### THE PROBLEM
Retype the listing exactly as it stands, and keep every image out.

### DATASET CONTENT
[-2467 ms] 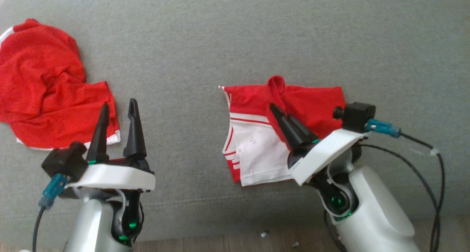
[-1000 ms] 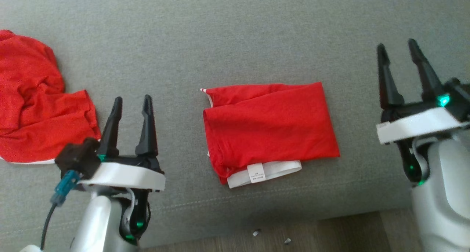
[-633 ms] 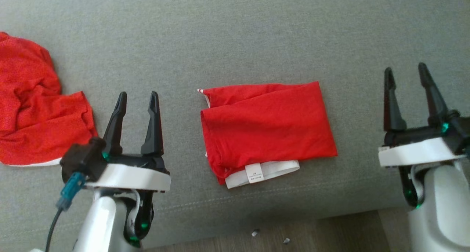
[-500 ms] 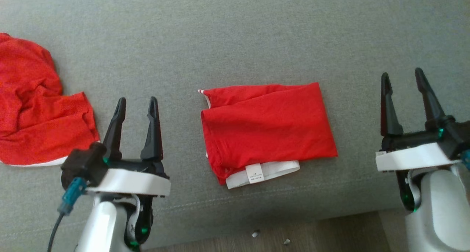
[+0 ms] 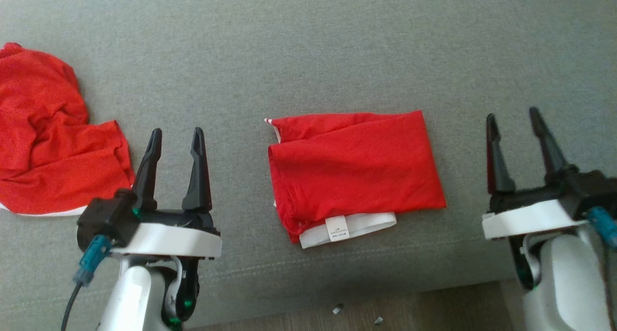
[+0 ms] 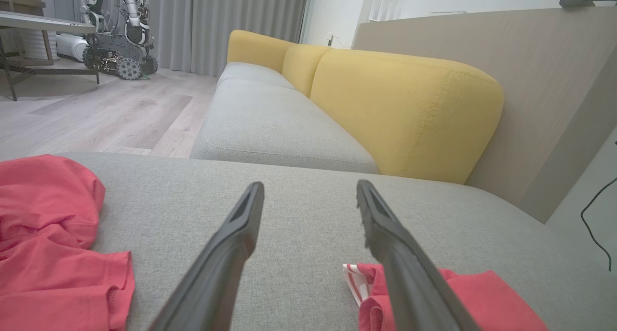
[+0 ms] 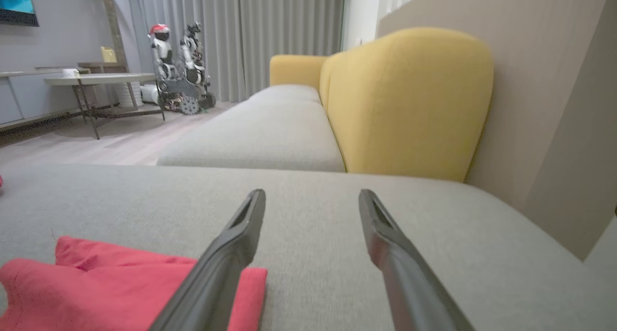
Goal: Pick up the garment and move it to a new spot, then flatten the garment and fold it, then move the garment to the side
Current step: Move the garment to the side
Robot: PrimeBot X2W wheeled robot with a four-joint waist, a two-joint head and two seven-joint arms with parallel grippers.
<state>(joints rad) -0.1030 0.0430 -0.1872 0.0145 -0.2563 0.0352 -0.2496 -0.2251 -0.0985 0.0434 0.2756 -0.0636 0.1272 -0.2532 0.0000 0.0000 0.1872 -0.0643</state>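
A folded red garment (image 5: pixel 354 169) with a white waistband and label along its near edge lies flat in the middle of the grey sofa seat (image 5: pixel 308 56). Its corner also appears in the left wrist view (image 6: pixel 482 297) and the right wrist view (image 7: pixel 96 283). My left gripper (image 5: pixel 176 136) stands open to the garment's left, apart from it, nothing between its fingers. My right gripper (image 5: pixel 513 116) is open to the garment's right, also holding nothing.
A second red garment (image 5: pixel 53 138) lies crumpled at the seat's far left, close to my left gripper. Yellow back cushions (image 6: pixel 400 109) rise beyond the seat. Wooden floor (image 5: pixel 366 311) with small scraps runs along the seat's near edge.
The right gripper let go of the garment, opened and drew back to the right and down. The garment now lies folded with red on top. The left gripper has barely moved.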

### RESULT OF THIS TASK
[-2467 ms] 
[-1000 ms] 
[-633 ms] 
[-500 ms] 
[+0 ms] 
[+0 ms] 
[+0 ms] 
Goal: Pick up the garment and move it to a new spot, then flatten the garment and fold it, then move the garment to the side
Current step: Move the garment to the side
Robot: PrimeBot X2W wheeled robot with a four-joint waist, a two-joint head and two seven-joint arms with parallel grippers.
<state>(joints rad) -0.1030 0.0430 -0.1872 0.0145 -0.2563 0.0352 -0.2496 -0.2251 -0.0985 0.0434 0.2756 -0.0636 0.1272 -0.2532 0.0000 0.0000 0.1872 -0.0643</state>
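A folded red garment (image 5: pixel 354 169) with a white waistband and label along its near edge lies flat in the middle of the grey sofa seat (image 5: pixel 308 56). Its corner also appears in the left wrist view (image 6: pixel 482 297) and the right wrist view (image 7: pixel 96 283). My left gripper (image 5: pixel 176 136) stands open to the garment's left, apart from it, nothing between its fingers. My right gripper (image 5: pixel 513 116) is open to the garment's right, also holding nothing.
A second red garment (image 5: pixel 53 138) lies crumpled at the seat's far left, close to my left gripper. Yellow back cushions (image 6: pixel 400 109) rise beyond the seat. Wooden floor (image 5: pixel 366 311) with small scraps runs along the seat's near edge.
The right gripper let go of the garment, opened and drew back to the right and down. The garment now lies folded with red on top. The left gripper has barely moved.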

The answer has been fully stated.